Here's to hoping that you find something you love doing, and make big bucks doing it! :)
Oh man. That's tough. I feel like I have no advice. But, just do what you feel is right. AND: being happy in what you do is VERY important.
Yowza...yeah, you're in a bit of a pickle for sure. Being a grown up blows...simple as that. I'm with Jackie...let's hope you land a HIGH paying dream job...if anyone deserves it you do!
Your pie is adorable. I don't know much about your story, but stopping by from PYHO and looking forward to reading more.
Being a grown up really does bite! Here's hoping you'll land an amazing dream job! Stopping by from PYHO, looking forward to reading more!
thinking of you and wishing you peace in your decision and great luck in finding a good job. im looking for one as well!

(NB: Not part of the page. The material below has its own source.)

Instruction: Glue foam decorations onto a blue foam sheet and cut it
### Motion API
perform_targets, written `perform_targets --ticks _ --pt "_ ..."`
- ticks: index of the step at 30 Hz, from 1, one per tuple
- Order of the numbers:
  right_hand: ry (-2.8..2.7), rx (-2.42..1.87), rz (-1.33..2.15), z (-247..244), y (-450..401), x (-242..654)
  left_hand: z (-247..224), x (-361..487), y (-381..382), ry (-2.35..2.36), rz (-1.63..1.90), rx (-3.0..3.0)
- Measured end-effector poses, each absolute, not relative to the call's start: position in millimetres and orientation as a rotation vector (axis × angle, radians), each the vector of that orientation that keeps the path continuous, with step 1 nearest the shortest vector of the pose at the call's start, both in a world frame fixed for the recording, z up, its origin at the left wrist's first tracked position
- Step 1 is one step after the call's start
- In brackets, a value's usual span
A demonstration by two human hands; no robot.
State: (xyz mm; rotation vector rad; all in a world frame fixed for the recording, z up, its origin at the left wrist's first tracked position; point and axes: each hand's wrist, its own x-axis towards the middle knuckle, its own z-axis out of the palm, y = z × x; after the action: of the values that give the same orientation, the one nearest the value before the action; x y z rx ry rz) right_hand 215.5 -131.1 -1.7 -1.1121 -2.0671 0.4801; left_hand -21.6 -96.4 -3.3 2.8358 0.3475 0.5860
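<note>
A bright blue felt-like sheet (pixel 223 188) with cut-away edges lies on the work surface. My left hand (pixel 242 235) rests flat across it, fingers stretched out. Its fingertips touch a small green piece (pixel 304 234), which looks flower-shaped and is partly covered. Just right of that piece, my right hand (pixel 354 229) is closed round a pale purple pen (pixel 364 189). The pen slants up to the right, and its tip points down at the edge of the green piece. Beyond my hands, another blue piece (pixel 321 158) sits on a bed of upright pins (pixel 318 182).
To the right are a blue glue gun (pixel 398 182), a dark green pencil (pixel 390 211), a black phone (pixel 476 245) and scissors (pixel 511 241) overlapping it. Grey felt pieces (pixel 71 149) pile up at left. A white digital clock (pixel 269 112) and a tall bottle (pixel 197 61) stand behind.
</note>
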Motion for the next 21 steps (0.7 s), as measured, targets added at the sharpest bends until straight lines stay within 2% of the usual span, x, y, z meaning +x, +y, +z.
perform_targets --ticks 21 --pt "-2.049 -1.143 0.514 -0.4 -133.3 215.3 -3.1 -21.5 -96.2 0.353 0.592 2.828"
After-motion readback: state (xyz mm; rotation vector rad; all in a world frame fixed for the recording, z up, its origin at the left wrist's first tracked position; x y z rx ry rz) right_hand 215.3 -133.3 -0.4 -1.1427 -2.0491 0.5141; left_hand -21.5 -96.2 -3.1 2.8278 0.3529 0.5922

being grown up DOES suck. but at least change can be exciting, right? good luck with your decision making :)
Being grown up sucks ballz. I hate having to make grown up decisions. I took a big step with my job a couplke of years ago. I was so unhappy and making little money, I had been at the same job for over 3 years and I had enough of it. I finally started looking and about 6 months later I found an amazing job. Not neccessarily my dream job becuase I don't even know what that is, but I am so happy that I decided to take the leap and try something new. Going on 2 years now and I couldn't be happier with my decision.

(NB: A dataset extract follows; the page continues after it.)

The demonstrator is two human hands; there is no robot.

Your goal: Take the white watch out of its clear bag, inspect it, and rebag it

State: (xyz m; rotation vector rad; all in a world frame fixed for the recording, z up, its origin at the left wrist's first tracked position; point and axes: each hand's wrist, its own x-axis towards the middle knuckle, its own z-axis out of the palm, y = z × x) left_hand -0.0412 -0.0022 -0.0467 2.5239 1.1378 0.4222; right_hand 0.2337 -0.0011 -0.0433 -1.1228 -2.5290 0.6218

I know that you will make the right decsion. I wish you luck sweetie and I can't wait to follow your journey!!
Being a grown up does stink!! I couldn't agree more. I hope you find the perfect balance of what you love to do and an income that works for you and your family. Stopping by from PYHO. ;)
Hummmm....having worked for a few more years than you I would say that it is very important to do something you love.....it is way too hard otherwise......working causes all of us to make sacrifices..and it gives up some freedoms....finding the balance is key...my faith is in you sweet girl.....stand back away from the current unhappiness and allow yourself some time to really look at what would make you happy....you have buried so much of your amazingness for so long...et it out and see where it takes you...ymly
Preach it, sister. I have no advice, but yeah...it's hard. And you're not alone.
Similar situation here, sucks big. Good luck, hope you find a good way...
it absolutely bites. a lot. i'm sure things will work out the way they're supposed to.